═════ RECORDS
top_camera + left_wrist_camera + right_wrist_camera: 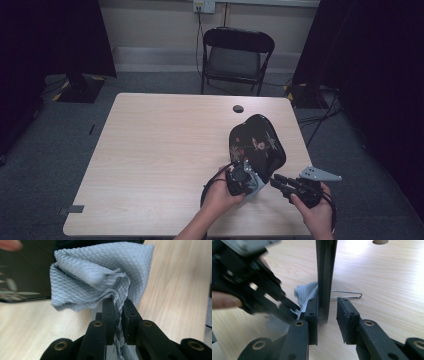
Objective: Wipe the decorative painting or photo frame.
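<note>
On the worktop [150, 150], taking the black lacquered tray [256, 145] as the landmark, the left gripper [248, 181] sits at the tray's near-left edge, low over the wood. In the left gripper view its fingers [108, 315] are drawn narrow and pinch a grey woven cloth [100, 275]; the cloth bunches up above the tips and runs down between them, and it hides most of the tray behind it, so only a dark slice with pale painted marks shows at the left. From the high view the cloth is a small pale patch beside the tray's near edge, and whether it touches the tray's surface is hard to make out. To the right of the tray's near edge is the right gripper [280, 181]. In the right gripper view the tray stands on edge between its fingers [312, 312], tight against the left one, while a gap shows at the right one, so a firm clamp cannot be told. A thin wire stand [347, 293] lies on the wood just behind the tray, partly covered by it. The left gripper appears blurred left of the tray.
</note>
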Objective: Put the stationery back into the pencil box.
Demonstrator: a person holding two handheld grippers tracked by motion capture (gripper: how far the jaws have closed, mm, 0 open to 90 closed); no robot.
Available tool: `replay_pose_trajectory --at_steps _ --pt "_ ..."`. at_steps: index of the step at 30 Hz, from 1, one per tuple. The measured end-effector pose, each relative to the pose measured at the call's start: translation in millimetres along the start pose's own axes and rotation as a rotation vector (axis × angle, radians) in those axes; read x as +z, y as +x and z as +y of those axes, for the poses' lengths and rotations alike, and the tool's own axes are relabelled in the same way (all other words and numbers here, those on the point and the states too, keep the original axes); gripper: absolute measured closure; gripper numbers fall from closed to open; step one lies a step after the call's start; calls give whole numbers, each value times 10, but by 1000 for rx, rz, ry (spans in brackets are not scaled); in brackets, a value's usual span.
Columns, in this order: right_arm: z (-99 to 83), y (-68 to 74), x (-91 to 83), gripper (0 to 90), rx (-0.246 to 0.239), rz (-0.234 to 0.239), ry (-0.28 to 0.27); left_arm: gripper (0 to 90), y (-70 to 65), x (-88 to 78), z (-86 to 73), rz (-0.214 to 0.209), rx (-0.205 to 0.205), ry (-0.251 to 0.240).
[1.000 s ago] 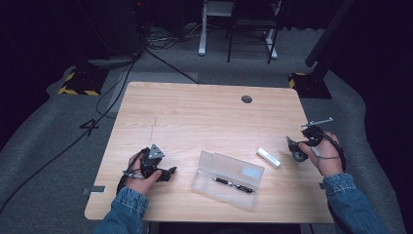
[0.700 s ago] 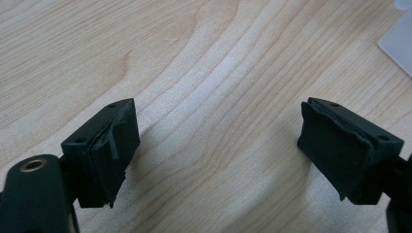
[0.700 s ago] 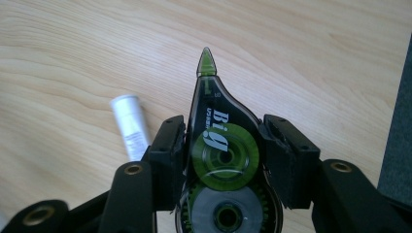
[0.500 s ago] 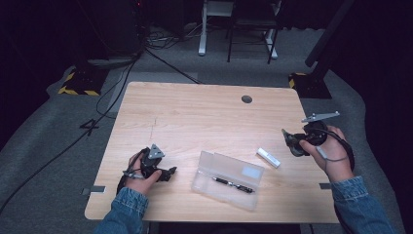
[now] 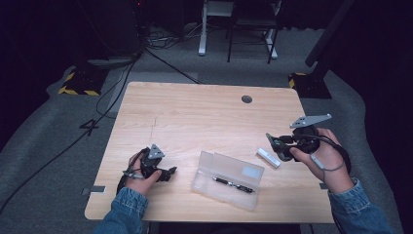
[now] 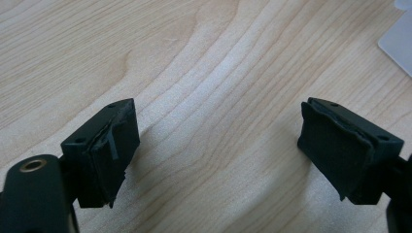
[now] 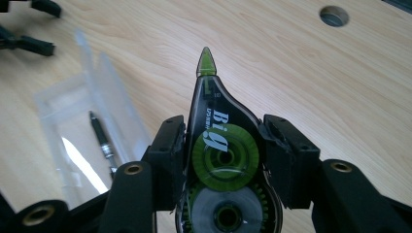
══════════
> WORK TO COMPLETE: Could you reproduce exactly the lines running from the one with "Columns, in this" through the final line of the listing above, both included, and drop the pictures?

> RESPONSE FOR THIS EXERCISE:
Columns, in this order: right_arm: z (-99 to 83), y (-68 to 74), x (-91 to 83), gripper (0 to 90), rx (-0.246 to 0.239), rz (-0.234 to 0.239), ry (-0.28 to 0.27); left_arm: gripper (0 to 90), y (-70 to 65), x (-88 to 78), z (-86 to 73), rz (-0.214 to 0.209), rx (-0.205 to 0.205), ry (-0.251 to 0.240).
[1.000 s ago] 
[0.700 s ago] 
[0.700 s ago] 
[0.500 s ago] 
[now] 
[now] 
[now] 

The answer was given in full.